Would you copy, word for word, each line from the one with "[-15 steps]" to the end of the listing below, skipping all pictures?

**********

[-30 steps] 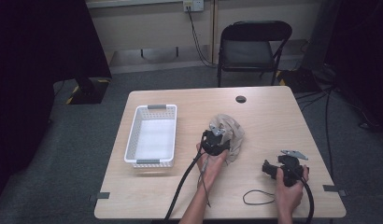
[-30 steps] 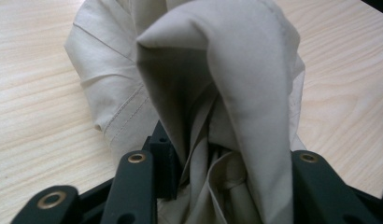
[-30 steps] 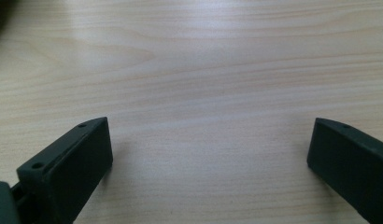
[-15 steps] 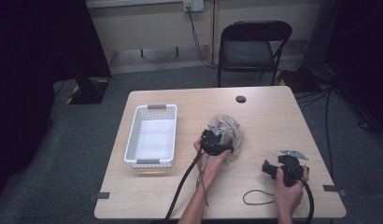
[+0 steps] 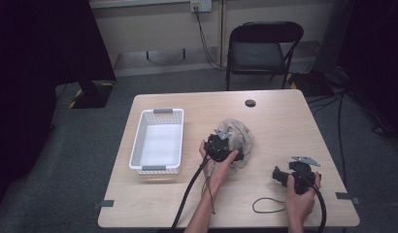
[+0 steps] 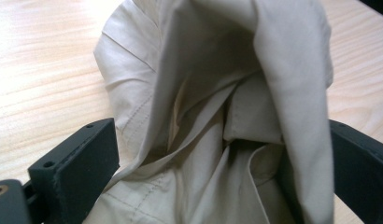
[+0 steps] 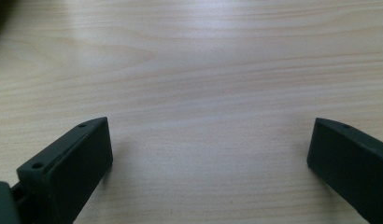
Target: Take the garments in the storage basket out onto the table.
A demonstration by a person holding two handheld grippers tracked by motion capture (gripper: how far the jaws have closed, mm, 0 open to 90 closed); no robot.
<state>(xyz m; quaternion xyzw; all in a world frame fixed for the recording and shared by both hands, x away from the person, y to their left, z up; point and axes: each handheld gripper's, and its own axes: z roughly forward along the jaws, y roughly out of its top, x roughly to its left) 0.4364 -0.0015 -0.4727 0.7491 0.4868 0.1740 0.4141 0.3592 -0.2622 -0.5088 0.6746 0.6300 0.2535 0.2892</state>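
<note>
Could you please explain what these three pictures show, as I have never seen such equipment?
A person at a table holds a two-jaw claw in each hand. The high view looks down from above; the other two come from cameras riding on each claw. On the table lie a white basket, a crumpled beige cloth and a thin black loop. The left claw sits at the cloth: its jaws have just been opening and stand wide, with cloth folds between them, seemingly not pinched. The right claw is open over bare wood, holding nothing.
</note>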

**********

Response box -
[-15 steps] 
[+0 steps] 
[+0 steps] 
[+0 steps] 
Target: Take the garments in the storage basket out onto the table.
A demonstration by a person holding two handheld grippers tracked by motion capture (gripper: how far the jaws have closed, mm, 0 open to 90 closed); no robot.
<state>(xyz m; quaternion xyzw; all in a world frame fixed for the recording and shared by both hands, x away from the person, y to their left, z up; point and axes: each handheld gripper's, and its own axes: z roughly forward along the jaws, y roughly out of its top, x roughly to its left) 0.4364 -0.0015 -0.4727 0.7491 0.4868 0.1740 0.4141 0.3592 -0.2622 -0.5088 0.6746 0.6300 0.2535 0.2892</state>
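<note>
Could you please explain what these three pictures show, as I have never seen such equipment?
A person at a table holds a two-jaw claw in each hand. The high view looks down from above; the other two come from cameras riding on each claw. On the table lie a white basket, a crumpled beige cloth and a thin black loop. The left claw sits at the cloth: its jaws have just been opening and stand wide, with cloth folds between them, seemingly not pinched. The right claw is open over bare wood, holding nothing.
</note>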

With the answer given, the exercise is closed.